Then the footage cuts away to Tailor Made whining his way through the house, and the timing of that is delicious. I hope Tailor Made can vouch that Buddha has a big old cock. While he paces at the foot of the stairs, New York confides in Buddha that she has trust issues. He's actually so precious in response. He says it's incredibly big of her to recognize that, and then they start to have a deep conversation about trust and love. It feels sort of wrong to write about it. Sure, it's probably crap, but it seems real! She tells him he feels like the real thing, so that's their cue to start feelin' on each other. After a long period of Frenching, she says he tastes like Valentine's Day chocolates, the kind in the red heart. I love this more than anything. She's not like, "You taste like Godiva" or something; instead she's like, "You taste like a box of candy I can get for $3.99 at the nearest Food Lion."

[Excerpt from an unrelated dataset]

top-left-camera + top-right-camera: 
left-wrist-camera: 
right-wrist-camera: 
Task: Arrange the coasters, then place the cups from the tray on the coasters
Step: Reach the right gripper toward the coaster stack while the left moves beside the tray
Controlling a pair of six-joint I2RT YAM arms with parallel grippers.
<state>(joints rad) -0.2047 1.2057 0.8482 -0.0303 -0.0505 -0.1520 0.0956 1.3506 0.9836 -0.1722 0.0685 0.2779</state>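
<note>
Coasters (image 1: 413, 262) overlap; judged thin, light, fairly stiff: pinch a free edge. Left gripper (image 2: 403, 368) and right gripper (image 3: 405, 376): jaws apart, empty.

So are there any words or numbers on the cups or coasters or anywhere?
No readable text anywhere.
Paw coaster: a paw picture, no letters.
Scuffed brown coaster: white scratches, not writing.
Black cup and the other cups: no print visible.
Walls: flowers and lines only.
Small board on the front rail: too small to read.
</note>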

After the date, which sadly doesn't end with a good romp in the sack, New York goes downstairs to check on the other guys. She enjoys her usual ritual of flirting, and when she's all finished, Tailor Made trails her up to her room. Surprise! She tells him she thought he was ready to leave the competition, and just as he starts to explain why she should pick him, Punk walks over to join the fun. New York's reaction to this is ridiculous. I like Punk, sure, but New York screams and leaps into his arms.

ny-11-12-07f.png
Awkward silence.


Tailor Made boo-hoos and then gets on the phone. He says he needs to re-establish his close connection with New York, and man, he's starting to seem more and more like a serial killer. He orders some sort of gift over the phone, which comes to $855.36. She'll be flattered he wanted to drop so much cash on her, but I bet this will be an expensive ceramic cow or something. He should've just handed her the money for her, ahem, services.

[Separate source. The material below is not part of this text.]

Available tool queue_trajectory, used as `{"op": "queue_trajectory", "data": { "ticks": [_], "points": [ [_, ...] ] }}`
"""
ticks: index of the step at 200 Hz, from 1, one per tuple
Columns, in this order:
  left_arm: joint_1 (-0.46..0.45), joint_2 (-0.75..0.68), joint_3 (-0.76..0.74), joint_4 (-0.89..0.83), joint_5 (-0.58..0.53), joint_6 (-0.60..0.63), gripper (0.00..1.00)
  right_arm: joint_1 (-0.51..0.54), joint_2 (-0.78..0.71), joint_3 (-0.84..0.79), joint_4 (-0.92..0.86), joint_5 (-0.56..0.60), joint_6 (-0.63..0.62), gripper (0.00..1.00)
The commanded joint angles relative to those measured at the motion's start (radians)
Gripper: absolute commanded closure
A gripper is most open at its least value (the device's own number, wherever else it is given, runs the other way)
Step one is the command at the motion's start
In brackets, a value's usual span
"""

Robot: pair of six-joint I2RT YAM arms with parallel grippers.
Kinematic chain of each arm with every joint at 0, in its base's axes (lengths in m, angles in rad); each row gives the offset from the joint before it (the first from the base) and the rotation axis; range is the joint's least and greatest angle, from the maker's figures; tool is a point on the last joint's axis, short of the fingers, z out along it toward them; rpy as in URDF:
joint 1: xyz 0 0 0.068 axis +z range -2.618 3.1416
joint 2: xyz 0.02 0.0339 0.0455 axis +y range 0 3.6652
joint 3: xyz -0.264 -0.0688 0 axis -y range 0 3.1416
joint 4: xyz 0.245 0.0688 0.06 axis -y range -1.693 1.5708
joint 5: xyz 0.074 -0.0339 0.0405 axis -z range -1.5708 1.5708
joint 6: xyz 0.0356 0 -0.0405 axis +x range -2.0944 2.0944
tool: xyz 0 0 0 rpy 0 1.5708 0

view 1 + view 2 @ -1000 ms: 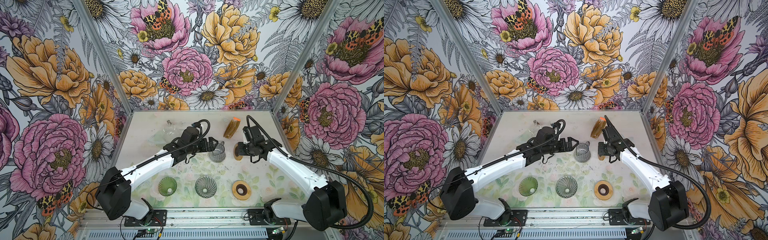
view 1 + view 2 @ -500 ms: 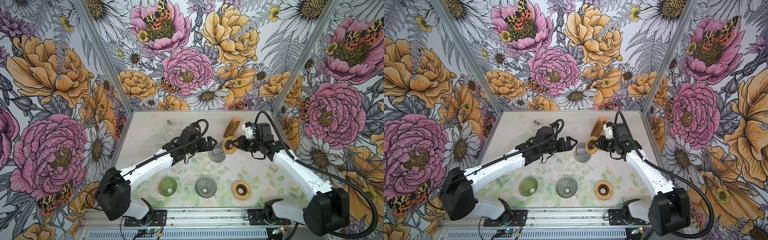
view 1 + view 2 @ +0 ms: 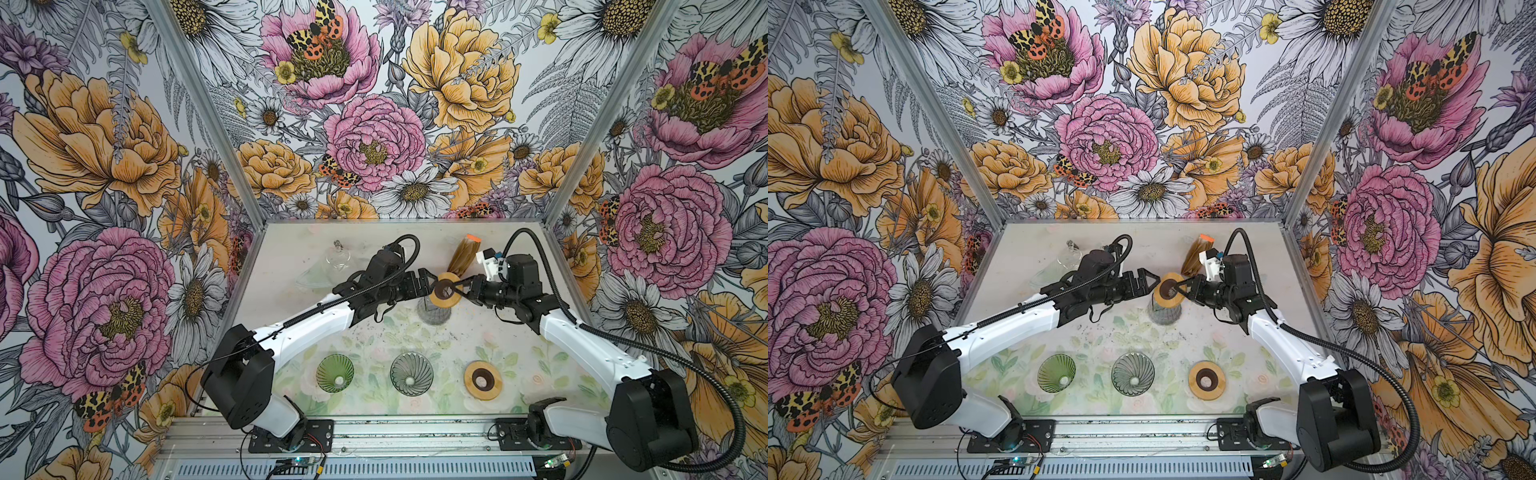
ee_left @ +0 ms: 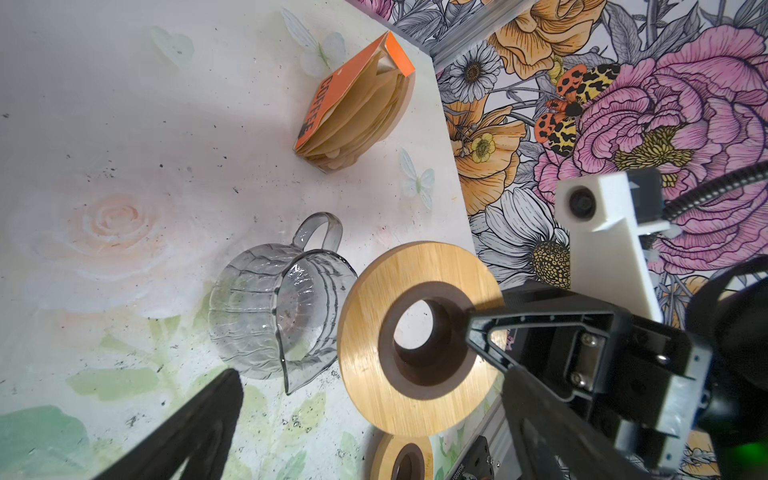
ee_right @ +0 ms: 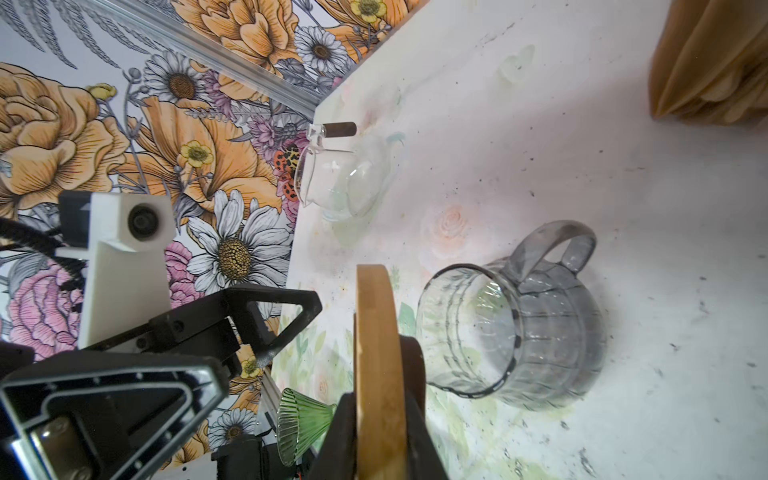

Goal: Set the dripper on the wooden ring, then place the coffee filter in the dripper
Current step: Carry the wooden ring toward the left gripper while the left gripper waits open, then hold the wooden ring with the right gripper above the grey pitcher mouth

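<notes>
Two jaws of the right gripper [image 3: 460, 286] close narrowly on the rim of a wooden ring [image 4: 365, 324], which we see held on edge above the glass pitcher [image 3: 434, 318]. The left gripper [image 3: 1149, 281] stands wide and empty just beside the ring's far face. Outward from there, the coffee filter pack [image 3: 463, 257] stands just behind our right gripper, its long axis slanting away from the ring toward the back wall. We judge the right arm nearer, yet it is occupied, so the free left would have to reach past the ring. The green dripper [image 3: 335, 372] and the grey dripper [image 3: 411, 374] sit well apart from the pack, at the front edge. Only the left wrist view shows the pack open with brown filters fanned; the right wrist view shows the ring edge-on in the clamp
</notes>
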State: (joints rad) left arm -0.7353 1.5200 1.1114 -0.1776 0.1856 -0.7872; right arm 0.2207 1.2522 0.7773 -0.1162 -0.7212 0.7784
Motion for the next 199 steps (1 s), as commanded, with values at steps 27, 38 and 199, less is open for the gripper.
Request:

The next day, it's time for Wolf and New York to go on their date. We haven't seen too terribly much of Wolf, but now we get to find out he speaks like he has a mouthful of marbles, so that's good to know. He and Buddha have a conversation that I honestly can't understand even with subtitles, but it ends with Buddha saying Wolf should've been nicknamed Flatulence since he farts so often. I would seriously pay so much money to see Wolf fart during his date with New York, I swear to God. Please keep your fingers crossed with me. Let's work on this together.

New York has a special surprise for Wolf. He'll be going with her to a place that's really important to her career, and she just wants him to be a part of this for her. In reality, she probably made the date and then realized she already had plans that day. Oh well, they can all threeway! She reveals the date will be to her appearance on Nip/Tuck. I wonder why they cast her on that show. It's not like she's had any visible plastic surgery.... New York says she's sure Wolf won't embarrass her at all on set because he's great to look at. Certainly that's all that matters.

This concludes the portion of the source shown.